Peonies will survive undisturbed for several decades after planting, so preparation of the site at planting time is very important. Peonies are propagated from tuberous root sections. A mature peony plant may have a crown that is 3 feet in diameter, so spacing is crucial. Peonies can be used as a low hedge or as specimen plants. Once they are established, they require little care to produce blooms.
Plant peonies in early fall, so they have time to develop feeder root systems before winter.
Select a sunny site that has good drainage. Soil that is a little on the heavy side, but well-drained and fertile, is good for peonies. Soil that is too sandy will not hold nutrients and may shift and erode.
Till the planting area at least 18 inches deep.
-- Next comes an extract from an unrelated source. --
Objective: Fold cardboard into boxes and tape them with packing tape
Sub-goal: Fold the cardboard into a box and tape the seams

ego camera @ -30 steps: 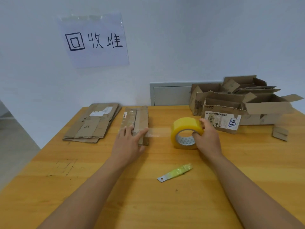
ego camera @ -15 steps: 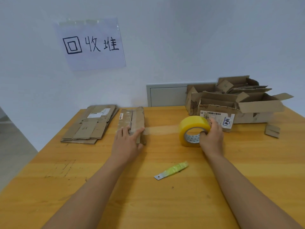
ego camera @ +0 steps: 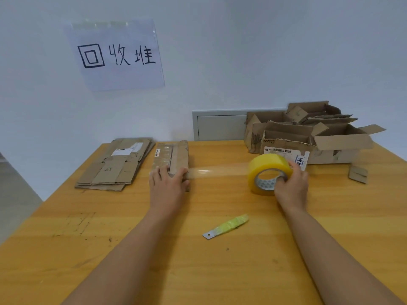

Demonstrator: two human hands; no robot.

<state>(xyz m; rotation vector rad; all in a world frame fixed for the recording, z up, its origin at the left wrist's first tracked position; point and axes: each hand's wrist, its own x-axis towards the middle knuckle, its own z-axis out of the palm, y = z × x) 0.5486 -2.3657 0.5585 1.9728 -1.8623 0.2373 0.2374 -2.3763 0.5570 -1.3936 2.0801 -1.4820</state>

Work in some compost, and sprinkle a very light application of organic fertilizer with a 5-10-5 ratio.
Dig a hole in the prepared soil about 12 inches deep. Place the peony in the hole with the roots down and the eyes on top. Eyes are the small bud-like protrusions growing on the roots; they may be pink or white. The eyes should be no more than 2 inches below the soil surface after you cover the root.
Cover the peony root with 1 to 2 inches of prepared soil from the planting hole. Firm the soil around the root as you fill the hole, making sure that no air pockets are left.
Water well, and cover the peony with 2 to 3 inches of organic mulch for winter protection.